- [What the task requires]: Find the lines of the data below that include "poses". Report their number only.

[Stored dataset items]
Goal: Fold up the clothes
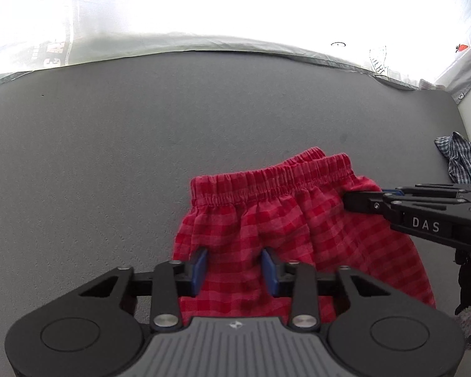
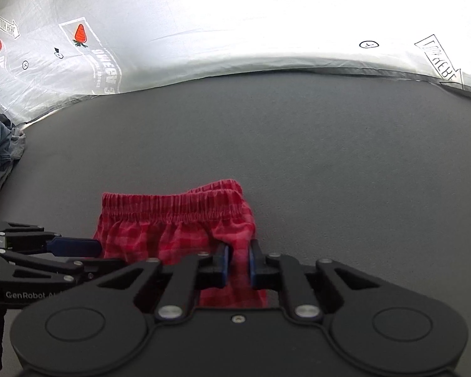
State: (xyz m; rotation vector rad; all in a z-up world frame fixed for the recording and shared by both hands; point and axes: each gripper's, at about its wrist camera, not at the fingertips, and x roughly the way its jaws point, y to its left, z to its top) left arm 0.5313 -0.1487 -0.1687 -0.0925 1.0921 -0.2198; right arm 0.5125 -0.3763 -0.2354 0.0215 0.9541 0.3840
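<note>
Showing a pair of red checked shorts (image 1: pixel 282 216) lying on a dark grey surface (image 1: pixel 110 157), with both hand-held grippers at the garment. The elastic waistband lies at the far side of the shorts, ahead of both grippers, and the legs run back beneath them.

Left gripper (image 1: pixel 234 260): it points steeply down at the shorts' left part. Its blue pads (image 1: pixel 200 267) stand a moderate way apart; checked cloth lies between and under them, but neither pad is seen pressing on it.

Right gripper (image 2: pixel 238 256): its jaws are nearly together, and a narrow strip of red cloth fills the slit between the pads, so it has the shorts pinched at their right edge, just behind the waistband's corner. From the left wrist camera its black tip is seen side-on, touching the same edge of the cloth.

The two grippers are near each other, side by side over the garment. Beyond the waistband the grey surface runs bare to a white printed sheet (image 2: pixel 235 31). A blue plaid garment (image 1: pixel 461 157) lies past the right gripper; a heap of dark clothes (image 2: pixel 0 150) lies past the left one.
</note>
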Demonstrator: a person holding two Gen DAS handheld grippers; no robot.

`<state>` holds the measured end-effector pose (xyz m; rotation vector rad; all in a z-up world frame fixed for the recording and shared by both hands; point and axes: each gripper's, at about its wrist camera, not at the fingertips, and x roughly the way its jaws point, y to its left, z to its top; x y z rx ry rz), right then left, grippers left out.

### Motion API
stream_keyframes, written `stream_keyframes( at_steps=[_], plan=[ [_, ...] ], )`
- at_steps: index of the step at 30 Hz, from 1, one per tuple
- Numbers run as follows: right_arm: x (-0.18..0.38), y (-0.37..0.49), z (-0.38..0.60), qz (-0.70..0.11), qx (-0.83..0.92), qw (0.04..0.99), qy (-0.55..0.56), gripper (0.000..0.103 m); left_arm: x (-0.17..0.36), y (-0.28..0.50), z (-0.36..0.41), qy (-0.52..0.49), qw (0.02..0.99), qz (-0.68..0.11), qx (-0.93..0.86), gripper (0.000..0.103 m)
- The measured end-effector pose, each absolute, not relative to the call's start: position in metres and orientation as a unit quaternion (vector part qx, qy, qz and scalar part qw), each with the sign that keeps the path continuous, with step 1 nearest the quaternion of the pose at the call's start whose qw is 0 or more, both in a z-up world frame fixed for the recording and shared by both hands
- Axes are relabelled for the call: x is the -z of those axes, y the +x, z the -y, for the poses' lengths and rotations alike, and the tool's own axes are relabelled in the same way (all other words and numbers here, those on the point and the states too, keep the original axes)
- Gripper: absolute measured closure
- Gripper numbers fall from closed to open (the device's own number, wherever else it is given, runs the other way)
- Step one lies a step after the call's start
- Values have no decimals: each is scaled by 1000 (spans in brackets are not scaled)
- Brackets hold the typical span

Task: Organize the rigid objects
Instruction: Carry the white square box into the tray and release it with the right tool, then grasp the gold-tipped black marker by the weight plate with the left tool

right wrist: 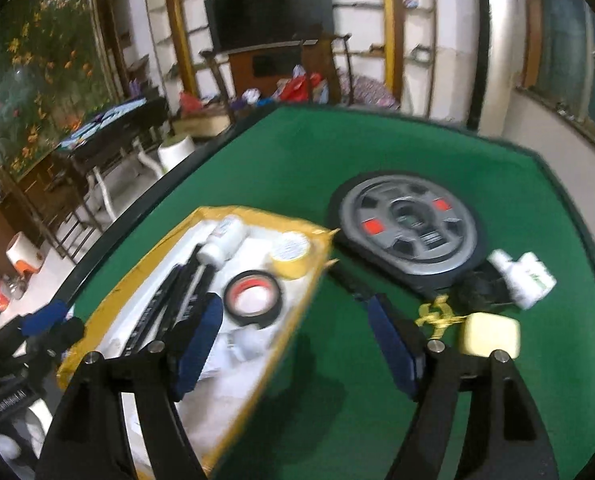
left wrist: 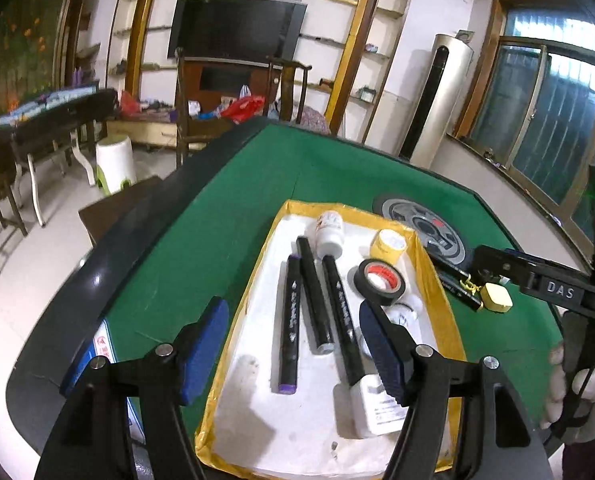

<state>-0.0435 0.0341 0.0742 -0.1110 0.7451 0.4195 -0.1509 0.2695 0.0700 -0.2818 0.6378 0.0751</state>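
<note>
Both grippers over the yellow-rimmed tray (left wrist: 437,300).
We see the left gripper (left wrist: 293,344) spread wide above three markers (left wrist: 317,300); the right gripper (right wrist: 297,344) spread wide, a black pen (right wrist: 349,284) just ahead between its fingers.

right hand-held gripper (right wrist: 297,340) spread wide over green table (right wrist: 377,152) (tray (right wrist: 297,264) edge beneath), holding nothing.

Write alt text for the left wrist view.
The open left gripper hovers over a yellow-rimmed tray on a green table, holding three black markers, tape rolls and white bottles. The right gripper reaches toward a yellow cube outside it.
</note>
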Motion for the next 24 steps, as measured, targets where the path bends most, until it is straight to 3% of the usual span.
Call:
stream_keyframes(
  at_steps=[4,6,7,8,10,13,24],
  plan=[
    [-94,-58,1,-297,-165,939,-52,28,-96,-164,-247,-95,962,-247,-64,31],
    [-110,-72,20,-245,-139,958,-55,16,-113,-176,-234,-75,975,-196,-75,24],
    [-117,-80,28,-217,-124,967,-56,12,-120,-182,-230,-71,980,-171,-75,9],
    [-124,-88,37,-190,-110,974,-57,4,-130,-190,-224,-77,986,-134,-61,1],
    [-134,-104,55,-125,-85,987,-58,0,-137,-191,-220,-107,988,-110,-9,1],
    [-136,-110,81,-80,-90,991,-59,0,-131,-160,-204,-132,970,-198,53,1],
    [-73,-19,162,-236,-8,971,-35,0,-91,-108,-103,-65,932,-341,106,1]
  ],
)
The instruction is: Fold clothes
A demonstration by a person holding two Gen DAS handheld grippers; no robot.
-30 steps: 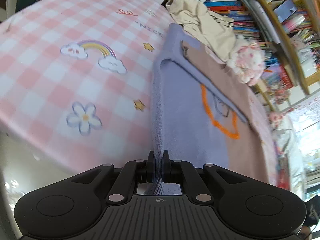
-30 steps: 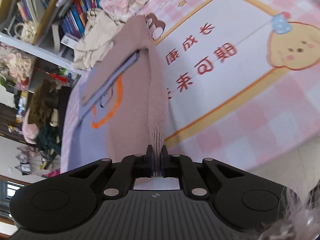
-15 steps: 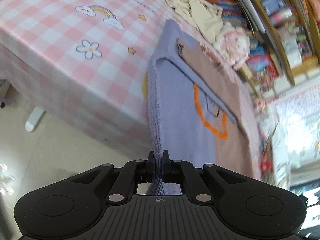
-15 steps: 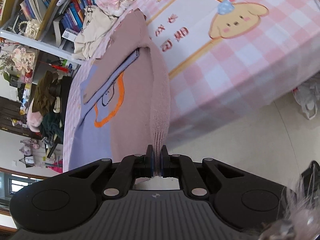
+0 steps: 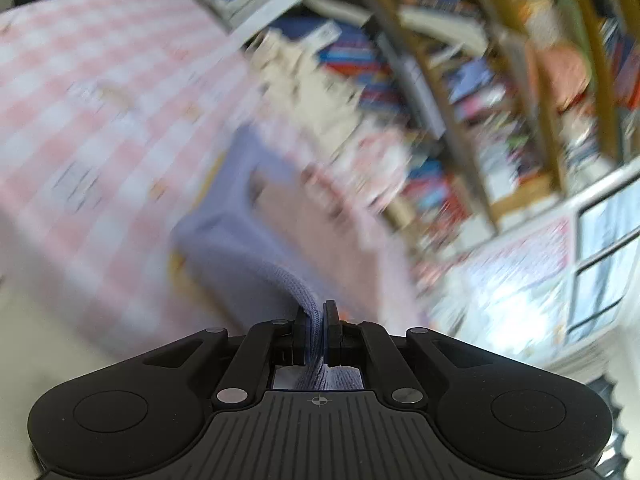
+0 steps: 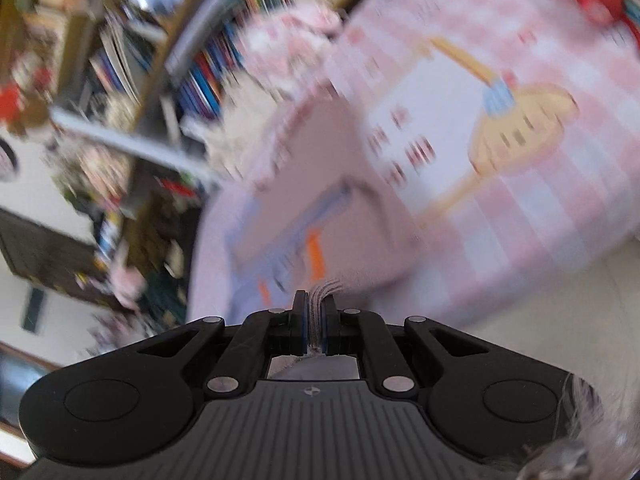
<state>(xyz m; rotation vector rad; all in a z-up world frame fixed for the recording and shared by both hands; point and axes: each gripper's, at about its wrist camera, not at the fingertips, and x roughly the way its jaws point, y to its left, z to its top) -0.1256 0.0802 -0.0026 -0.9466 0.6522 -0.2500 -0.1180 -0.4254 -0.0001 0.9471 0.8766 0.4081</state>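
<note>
2 wrist views, both motion-blurred. A pink-and-white checked tablecloth [image 5: 80, 128] covers the table, printed with a cartoon dog [image 6: 520, 128]; crowded bookshelves [image 5: 460, 80] stand behind it. On the cloth lies the lavender-and-mauve knit sweater [image 5: 240, 216], partly folded, with an orange outline motif [image 6: 316, 256] on its front. The left gripper [image 5: 319, 320] is clamped on the sweater's lavender ribbed edge, which rises from the table to its pads. The right gripper [image 6: 315, 312] is likewise clenched on the mauve ribbed edge, at the near side.
</note>
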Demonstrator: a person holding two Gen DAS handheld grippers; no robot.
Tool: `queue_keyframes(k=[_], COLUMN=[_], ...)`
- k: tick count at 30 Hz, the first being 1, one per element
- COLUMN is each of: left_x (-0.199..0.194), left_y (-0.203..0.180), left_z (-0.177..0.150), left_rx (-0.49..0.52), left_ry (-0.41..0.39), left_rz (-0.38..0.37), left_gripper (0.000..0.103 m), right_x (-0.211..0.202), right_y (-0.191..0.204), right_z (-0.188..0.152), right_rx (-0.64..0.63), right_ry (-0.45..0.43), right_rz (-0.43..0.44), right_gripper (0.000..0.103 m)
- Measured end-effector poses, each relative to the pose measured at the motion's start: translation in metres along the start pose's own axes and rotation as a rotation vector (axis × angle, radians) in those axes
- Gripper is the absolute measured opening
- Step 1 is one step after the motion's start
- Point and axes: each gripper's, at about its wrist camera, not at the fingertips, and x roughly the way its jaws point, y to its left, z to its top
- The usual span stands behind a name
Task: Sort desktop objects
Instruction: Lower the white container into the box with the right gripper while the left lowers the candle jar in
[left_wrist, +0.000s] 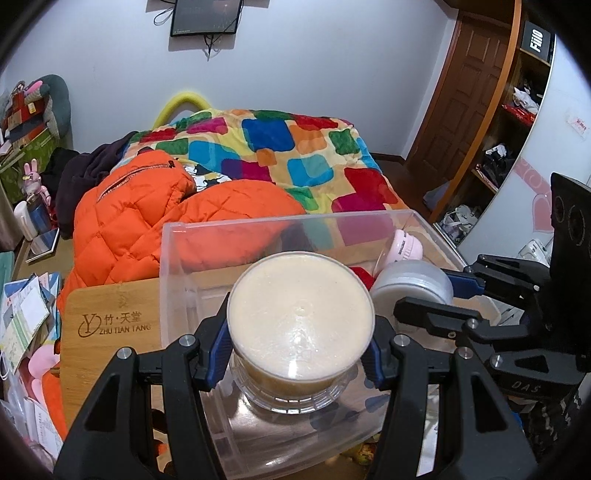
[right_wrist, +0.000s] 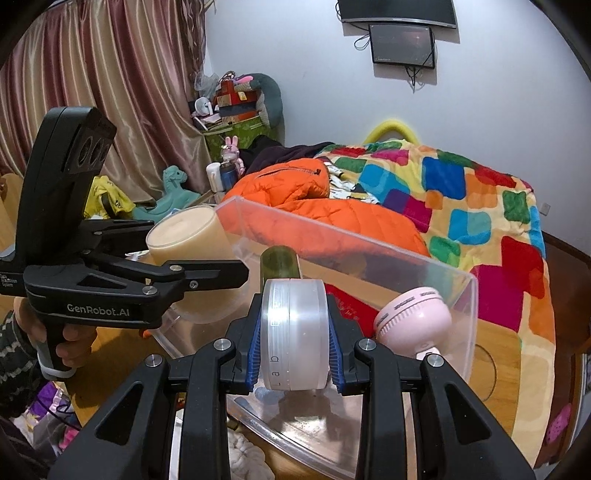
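Now over clear bin (left_wrist: 177, 236), left gripper (left_wrist: 299, 354) jaws clenched on cream jar (left_wrist: 299, 314), right gripper (right_wrist: 295, 354) jaws grasping frosted jar (right_wrist: 295, 332), pink fan (right_wrist: 413, 321) and red item (right_wrist: 351, 306) inside bin, bamboo table (left_wrist: 110, 317) beneath.

Quick headcount of the bin and what's around it

One clear bin (right_wrist: 436, 291), two grippers, two jars: one cream jar (left_wrist: 299, 310), one silver-lidded jar (right_wrist: 295, 332). Also one pink fan (right_wrist: 410, 317), one green bottle (right_wrist: 279, 262).
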Motion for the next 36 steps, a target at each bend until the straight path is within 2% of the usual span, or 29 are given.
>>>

- [Response to the exercise]: 2